Problem to work on => Every single entry must be reproduced precisely.

Extracted information =>
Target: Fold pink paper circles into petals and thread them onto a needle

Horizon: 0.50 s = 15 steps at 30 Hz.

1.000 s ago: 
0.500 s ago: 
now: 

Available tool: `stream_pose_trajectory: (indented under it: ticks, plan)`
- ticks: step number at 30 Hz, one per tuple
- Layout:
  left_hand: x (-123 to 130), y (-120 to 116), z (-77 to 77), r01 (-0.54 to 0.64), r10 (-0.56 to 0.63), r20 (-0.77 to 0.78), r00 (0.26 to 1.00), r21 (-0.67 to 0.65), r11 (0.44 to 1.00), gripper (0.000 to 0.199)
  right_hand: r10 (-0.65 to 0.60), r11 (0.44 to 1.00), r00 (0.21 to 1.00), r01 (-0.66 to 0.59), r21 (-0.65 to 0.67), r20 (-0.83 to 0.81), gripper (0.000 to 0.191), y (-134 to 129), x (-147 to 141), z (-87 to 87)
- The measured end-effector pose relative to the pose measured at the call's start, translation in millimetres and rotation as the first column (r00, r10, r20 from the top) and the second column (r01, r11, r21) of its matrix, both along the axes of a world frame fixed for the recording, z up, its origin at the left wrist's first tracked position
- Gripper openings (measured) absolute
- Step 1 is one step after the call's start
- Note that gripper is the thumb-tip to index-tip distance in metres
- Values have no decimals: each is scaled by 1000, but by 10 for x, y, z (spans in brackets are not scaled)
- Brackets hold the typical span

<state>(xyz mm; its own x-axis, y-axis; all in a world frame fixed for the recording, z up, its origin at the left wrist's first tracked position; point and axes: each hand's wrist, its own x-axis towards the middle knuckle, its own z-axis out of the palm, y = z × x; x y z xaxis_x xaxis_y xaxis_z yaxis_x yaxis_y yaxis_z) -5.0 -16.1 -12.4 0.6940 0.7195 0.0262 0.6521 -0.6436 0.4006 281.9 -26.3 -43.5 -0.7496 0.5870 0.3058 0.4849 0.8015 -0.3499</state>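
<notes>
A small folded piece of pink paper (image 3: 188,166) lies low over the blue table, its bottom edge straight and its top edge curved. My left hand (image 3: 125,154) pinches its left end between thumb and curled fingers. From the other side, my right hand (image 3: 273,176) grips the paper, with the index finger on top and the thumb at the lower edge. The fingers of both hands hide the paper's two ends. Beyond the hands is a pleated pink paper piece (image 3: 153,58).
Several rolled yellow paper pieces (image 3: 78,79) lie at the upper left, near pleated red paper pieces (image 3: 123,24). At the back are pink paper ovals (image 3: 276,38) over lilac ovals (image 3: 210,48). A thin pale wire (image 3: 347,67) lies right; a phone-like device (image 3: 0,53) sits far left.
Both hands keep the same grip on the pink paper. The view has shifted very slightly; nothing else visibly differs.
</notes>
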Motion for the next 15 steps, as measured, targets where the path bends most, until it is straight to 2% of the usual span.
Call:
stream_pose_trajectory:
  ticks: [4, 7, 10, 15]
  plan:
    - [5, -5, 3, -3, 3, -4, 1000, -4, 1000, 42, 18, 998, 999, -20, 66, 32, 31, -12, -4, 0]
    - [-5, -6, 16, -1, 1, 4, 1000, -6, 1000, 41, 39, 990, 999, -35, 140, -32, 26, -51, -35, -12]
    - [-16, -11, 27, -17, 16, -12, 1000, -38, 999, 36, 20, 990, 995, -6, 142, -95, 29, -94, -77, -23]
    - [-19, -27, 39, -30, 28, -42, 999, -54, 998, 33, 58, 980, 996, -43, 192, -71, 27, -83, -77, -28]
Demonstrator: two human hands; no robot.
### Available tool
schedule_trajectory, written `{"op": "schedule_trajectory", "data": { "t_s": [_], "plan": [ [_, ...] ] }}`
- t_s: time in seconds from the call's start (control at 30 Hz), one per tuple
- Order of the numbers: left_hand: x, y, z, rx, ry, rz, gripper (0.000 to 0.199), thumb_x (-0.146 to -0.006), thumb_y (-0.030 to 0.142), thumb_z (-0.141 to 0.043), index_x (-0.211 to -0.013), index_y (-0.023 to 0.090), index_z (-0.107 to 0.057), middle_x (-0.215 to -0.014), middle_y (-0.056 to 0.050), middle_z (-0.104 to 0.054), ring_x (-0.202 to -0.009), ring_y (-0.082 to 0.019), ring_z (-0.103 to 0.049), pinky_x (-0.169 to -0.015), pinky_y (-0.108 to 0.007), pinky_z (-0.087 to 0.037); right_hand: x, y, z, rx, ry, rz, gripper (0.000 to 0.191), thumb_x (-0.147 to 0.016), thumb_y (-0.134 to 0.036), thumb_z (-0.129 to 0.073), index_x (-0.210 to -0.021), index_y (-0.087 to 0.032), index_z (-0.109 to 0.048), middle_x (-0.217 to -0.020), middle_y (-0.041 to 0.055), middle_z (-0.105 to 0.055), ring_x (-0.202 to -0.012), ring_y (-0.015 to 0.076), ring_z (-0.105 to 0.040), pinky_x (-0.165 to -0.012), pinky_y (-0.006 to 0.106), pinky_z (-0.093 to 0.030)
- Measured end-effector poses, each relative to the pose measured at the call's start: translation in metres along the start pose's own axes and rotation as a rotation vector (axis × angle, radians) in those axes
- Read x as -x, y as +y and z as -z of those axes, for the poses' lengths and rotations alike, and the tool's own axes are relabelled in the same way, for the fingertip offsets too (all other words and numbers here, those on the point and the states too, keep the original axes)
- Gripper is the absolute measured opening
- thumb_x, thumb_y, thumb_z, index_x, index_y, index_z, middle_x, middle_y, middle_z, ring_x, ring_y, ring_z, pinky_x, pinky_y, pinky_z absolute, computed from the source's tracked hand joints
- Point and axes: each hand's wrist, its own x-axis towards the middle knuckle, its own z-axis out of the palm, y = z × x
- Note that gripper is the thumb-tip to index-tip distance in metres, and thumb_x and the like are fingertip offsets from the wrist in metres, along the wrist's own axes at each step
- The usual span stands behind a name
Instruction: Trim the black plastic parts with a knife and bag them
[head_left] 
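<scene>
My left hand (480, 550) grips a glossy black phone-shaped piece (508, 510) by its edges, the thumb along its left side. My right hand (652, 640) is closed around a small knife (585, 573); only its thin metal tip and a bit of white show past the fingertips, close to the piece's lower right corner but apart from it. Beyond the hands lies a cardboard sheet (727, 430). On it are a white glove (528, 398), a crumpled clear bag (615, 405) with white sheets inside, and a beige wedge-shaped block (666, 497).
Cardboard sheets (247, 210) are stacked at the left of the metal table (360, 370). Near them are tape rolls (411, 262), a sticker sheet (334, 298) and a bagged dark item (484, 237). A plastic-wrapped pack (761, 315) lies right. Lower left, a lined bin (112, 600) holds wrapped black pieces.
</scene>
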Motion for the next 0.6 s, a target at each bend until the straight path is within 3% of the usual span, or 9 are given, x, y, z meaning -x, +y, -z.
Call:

Solution to this task =>
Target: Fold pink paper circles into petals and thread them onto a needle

Horizon: 0.50 s = 15 steps at 30 Hz.

1.000 s ago: 
0.500 s ago: 
now: 

Available tool: `stream_pose_trajectory: (indented under it: ticks, plan)`
- ticks: step number at 30 Hz, one per tuple
- Layout:
  left_hand: x (-123 to 130), y (-120 to 116), z (-77 to 77), r01 (-0.54 to 0.64), r10 (-0.56 to 0.63), r20 (-0.77 to 0.78), r00 (0.26 to 1.00), r21 (-0.67 to 0.65), r11 (0.44 to 1.00), gripper (0.000 to 0.199)
  right_hand: r10 (-0.65 to 0.60), r11 (0.44 to 1.00), r00 (0.21 to 1.00), r01 (-0.66 to 0.59), r21 (-0.65 to 0.67), r20 (-0.83 to 0.81), gripper (0.000 to 0.191), y (-134 to 129), x (-147 to 141), z (-87 to 87)
- The measured end-effector pose relative to the pose measured at the call's start, translation in millimetres and rotation as the first column (r00, r10, r20 from the top) and the second column (r01, r11, r21) of its matrix, both along the axes of a world frame fixed for the recording, z up, its origin at the left wrist's first tracked position
- Gripper openings (measured) absolute
- Step 1 is one step after the call's start
- Note that gripper is the thumb-tip to index-tip distance in metres
- Values have no decimals: each is scaled by 1000, but by 10 for x, y, z (spans in brackets are not scaled)
- Brackets hold the typical span

<state>(xyz mm; its own x-axis, y-axis; all in a world frame fixed for the recording, z up, its origin at the left wrist's first tracked position; point and axes: each hand's wrist, its own x-axis towards the middle knuckle, its own z-axis out of the palm, y = z × x; x y z xaxis_x xaxis_y xaxis_z yaxis_x yaxis_y yaxis_z) -5.0 -16.1 -12.4 0.6940 0.7195 0.0262 0.6521 -0.6436 0.4006 281.9 -26.3 -43.5 -0.7496 0.5870 0.3058 0.4849 0.8015 -0.3499</state>
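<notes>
A small folded piece of pink paper (image 3: 188,166) lies low over the blue table, its bottom edge straight and its top edge curved. My left hand (image 3: 125,154) pinches its left end between thumb and curled fingers. From the other side, my right hand (image 3: 273,176) grips the paper, with the index finger on top and the thumb at the lower edge. The fingers of both hands hide the paper's two ends. Beyond the hands is a pleated pink paper piece (image 3: 153,58).
Several rolled yellow paper pieces (image 3: 78,79) lie at the upper left, near pleated red paper pieces (image 3: 123,24). At the back are pink paper ovals (image 3: 276,38) over lilac ovals (image 3: 210,48). A thin pale wire (image 3: 347,67) lies right; a phone-like device (image 3: 0,53) sits far left.
Both hands keep the same grip on the pink paper. The view has shifted very slightly; nothing else visibly differs.
</notes>
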Motion for the next 15 steps, as measured, targets where the path bends most, until it is straight to 2% of the usual span.
Call:
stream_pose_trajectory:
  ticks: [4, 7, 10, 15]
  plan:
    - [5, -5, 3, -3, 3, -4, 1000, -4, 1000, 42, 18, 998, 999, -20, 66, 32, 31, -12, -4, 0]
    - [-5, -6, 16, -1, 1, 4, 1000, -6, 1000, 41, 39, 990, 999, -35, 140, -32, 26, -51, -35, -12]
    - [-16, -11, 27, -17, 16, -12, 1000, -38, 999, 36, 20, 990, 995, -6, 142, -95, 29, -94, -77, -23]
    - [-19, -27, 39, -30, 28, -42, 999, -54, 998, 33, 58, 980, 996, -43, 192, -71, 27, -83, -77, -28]
Demonstrator: two human hands; no robot.
### Available tool
schedule_trajectory, written `{"op": "schedule_trajectory", "data": { "t_s": [_], "plan": [ [_, ...] ] }}`
- t_s: time in seconds from the call's start (control at 30 Hz), one per tuple
- Order of the numbers: left_hand: x, y, z, rx, ry, rz, gripper (0.000 to 0.199), thumb_x (-0.146 to -0.006), thumb_y (-0.030 to 0.142), thumb_z (-0.141 to 0.043), index_x (-0.211 to -0.013), index_y (-0.023 to 0.090), index_z (-0.107 to 0.057), middle_x (-0.215 to -0.014), middle_y (-0.056 to 0.050), middle_z (-0.104 to 0.054), ring_x (-0.202 to -0.009), ring_y (-0.082 to 0.019), ring_z (-0.103 to 0.049), pinky_x (-0.169 to -0.015), pinky_y (-0.108 to 0.007), pinky_z (-0.087 to 0.037); right_hand: x, y, z, rx, ry, rz, gripper (0.000 to 0.191), thumb_x (-0.147 to 0.016), thumb_y (-0.134 to 0.036), thumb_z (-0.129 to 0.073), index_x (-0.210 to -0.021), index_y (-0.087 to 0.032), index_z (-0.109 to 0.048), middle_x (-0.217 to -0.020), middle_y (-0.041 to 0.055), middle_z (-0.105 to 0.055), ring_x (-0.202 to -0.012), ring_y (-0.015 to 0.076), ring_z (-0.105 to 0.040), pinky_x (-0.165 to -0.012), pinky_y (-0.006 to 0.106), pinky_z (-0.093 to 0.030)
- Measured end-effector poses, each relative to the pose measured at the call's start: translation in metres along the start pose's own axes and rotation as a rotation vector (axis × angle, radians) in those axes
- Read x as -x, y as +y and z as -z of those axes, for the poses' lengths and rotations alike, and the tool's own axes are relabelled in the same way, for the fingertip offsets too (all other words and numbers here, those on the point and the states too, keep the original axes)
- Gripper is the absolute measured opening
- thumb_x, thumb_y, thumb_z, index_x, index_y, index_z, middle_x, middle_y, middle_z, ring_x, ring_y, ring_z, pinky_x, pinky_y, pinky_z absolute, computed from the source's tracked hand joints
- Point and axes: each hand's wrist, its own x-axis towards the middle knuckle, its own z-axis out of the palm, y = z × x
- Note that gripper is the thumb-tip to index-tip distance in metres, and thumb_x and the like are fingertip offsets from the wrist in metres, along the wrist's own axes at each step
- The usual span stands behind a name
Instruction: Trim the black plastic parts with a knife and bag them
[head_left] 
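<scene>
My left hand (480, 550) grips a glossy black phone-shaped piece (508, 510) by its edges, the thumb along its left side. My right hand (652, 640) is closed around a small knife (585, 573); only its thin metal tip and a bit of white show past the fingertips, close to the piece's lower right corner but apart from it. Beyond the hands lies a cardboard sheet (727, 430). On it are a white glove (528, 398), a crumpled clear bag (615, 405) with white sheets inside, and a beige wedge-shaped block (666, 497).
Cardboard sheets (247, 210) are stacked at the left of the metal table (360, 370). Near them are tape rolls (411, 262), a sticker sheet (334, 298) and a bagged dark item (484, 237). A plastic-wrapped pack (761, 315) lies right. Lower left, a lined bin (112, 600) holds wrapped black pieces.
</scene>
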Motion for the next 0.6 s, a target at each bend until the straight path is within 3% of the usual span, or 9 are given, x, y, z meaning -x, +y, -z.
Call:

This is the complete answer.